[Raw data]
* * * * * * * * *

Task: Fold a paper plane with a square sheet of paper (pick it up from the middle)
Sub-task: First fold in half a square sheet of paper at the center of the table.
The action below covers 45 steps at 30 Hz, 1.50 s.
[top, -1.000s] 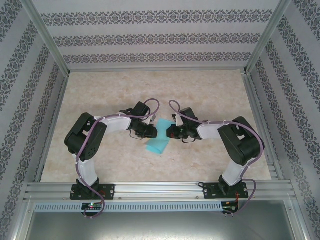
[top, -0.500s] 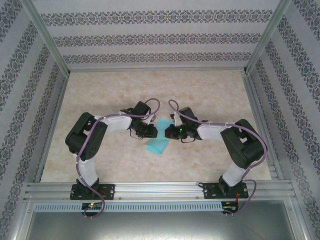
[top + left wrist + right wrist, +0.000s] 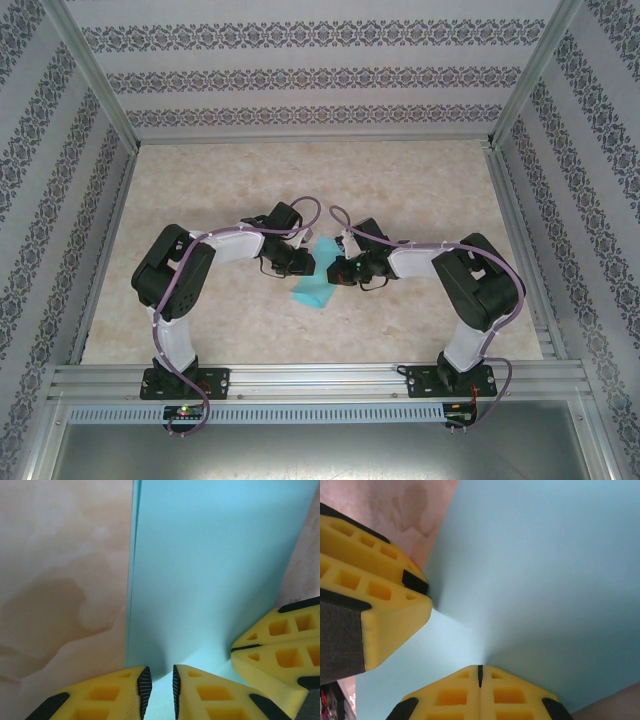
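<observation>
The square sheet of paper [image 3: 314, 291] lies turquoise side up between both grippers, and it looks folded over, with a layered left edge in the left wrist view. My left gripper [image 3: 306, 266] [image 3: 159, 681] sits low over the paper [image 3: 210, 570], jaws a narrow gap apart with paper showing between the pads. My right gripper [image 3: 337, 270] [image 3: 480, 669] is shut, its tips pinching the paper [image 3: 545, 565] where a shaded ridge rises. The right fingers [image 3: 280, 647] show close beside the left ones, and the left fingers [image 3: 380, 592] appear in the right wrist view.
The marbled beige tabletop [image 3: 220, 190] stretches round the paper. Aluminium frame rails [image 3: 320, 378] run along the near edge and up the sides, with patterned walls [image 3: 320, 70] behind them.
The right gripper has slid left and slightly nearer, closing in on the paper and the left gripper. The left arm and the paper have barely moved.
</observation>
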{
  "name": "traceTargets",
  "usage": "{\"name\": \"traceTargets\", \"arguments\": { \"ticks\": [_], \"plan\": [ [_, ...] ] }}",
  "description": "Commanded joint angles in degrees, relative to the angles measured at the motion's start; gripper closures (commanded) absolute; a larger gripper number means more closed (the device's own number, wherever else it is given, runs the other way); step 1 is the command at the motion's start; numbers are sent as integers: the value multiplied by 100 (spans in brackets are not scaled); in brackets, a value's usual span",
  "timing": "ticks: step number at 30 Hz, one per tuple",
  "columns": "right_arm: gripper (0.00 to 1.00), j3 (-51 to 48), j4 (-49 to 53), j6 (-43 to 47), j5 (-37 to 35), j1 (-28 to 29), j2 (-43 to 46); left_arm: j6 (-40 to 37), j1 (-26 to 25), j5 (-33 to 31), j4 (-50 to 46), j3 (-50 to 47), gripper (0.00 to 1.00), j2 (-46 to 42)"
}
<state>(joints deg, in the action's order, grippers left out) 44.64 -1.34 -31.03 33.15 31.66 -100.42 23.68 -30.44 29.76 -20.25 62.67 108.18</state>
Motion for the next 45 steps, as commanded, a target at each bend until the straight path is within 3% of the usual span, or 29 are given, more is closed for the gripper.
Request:
{"name": "traceTargets", "arguments": {
  "ticks": [1,13,22,33,45],
  "plan": [
    [96,-155,502,329,174,22,123,-206,-41,-813,-845,-255,73,519],
    [96,-628,923,545,101,-116,493,-254,-42,-814,-929,-195,73,585],
    [96,-446,419,-120,122,-82,1156,-282,-41,-785,-950,-168,73,581],
    [96,128,-256,-458,294,296,210,-296,-44,-772,-962,-182,73,549],
    [96,2,280,32,452,401,-83,-297,-43,-809,-1001,-177,73,511]
  ]
}}
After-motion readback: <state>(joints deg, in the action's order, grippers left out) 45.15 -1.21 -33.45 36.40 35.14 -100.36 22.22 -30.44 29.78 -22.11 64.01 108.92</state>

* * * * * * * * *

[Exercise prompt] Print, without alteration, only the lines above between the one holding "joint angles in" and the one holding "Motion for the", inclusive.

[Task result]
  "description": "Commanded joint angles in degrees, relative to the angles measured at the motion's start; gripper closures (commanded) absolute; a larger gripper number means more closed (the device's own number, wherever else it is given, runs the other way); step 1 is the command at the motion's start; numbers are sent as integers: the value multiplied by 100 (spans in brackets are not scaled); in brackets, a value's usual span",
  "timing": "ticks: step number at 30 Hz, one per tuple",
  "columns": "right_arm: gripper (0.00 to 1.00), j3 (-51 to 48), j4 (-49 to 53), j6 (-43 to 47), j5 (-37 to 35), j1 (-28 to 29), j2 (-43 to 46); left_arm: j6 (-40 to 37), j1 (-26 to 25), j5 (-33 to 31), j4 (-50 to 46), j3 (-50 to 47), gripper (0.00 to 1.00), j2 (-46 to 42)"
}
<state>(joints deg, in the action's order, grippers left out) 44.64 -1.34 -31.03 33.15 31.66 -100.42 23.68 -30.44 29.76 -20.25 62.67 108.18</state>
Motion for the next 45 steps, as commanded, a target at each bend until the straight path is within 3% of the usual span, or 29 are given, more is closed for the gripper.

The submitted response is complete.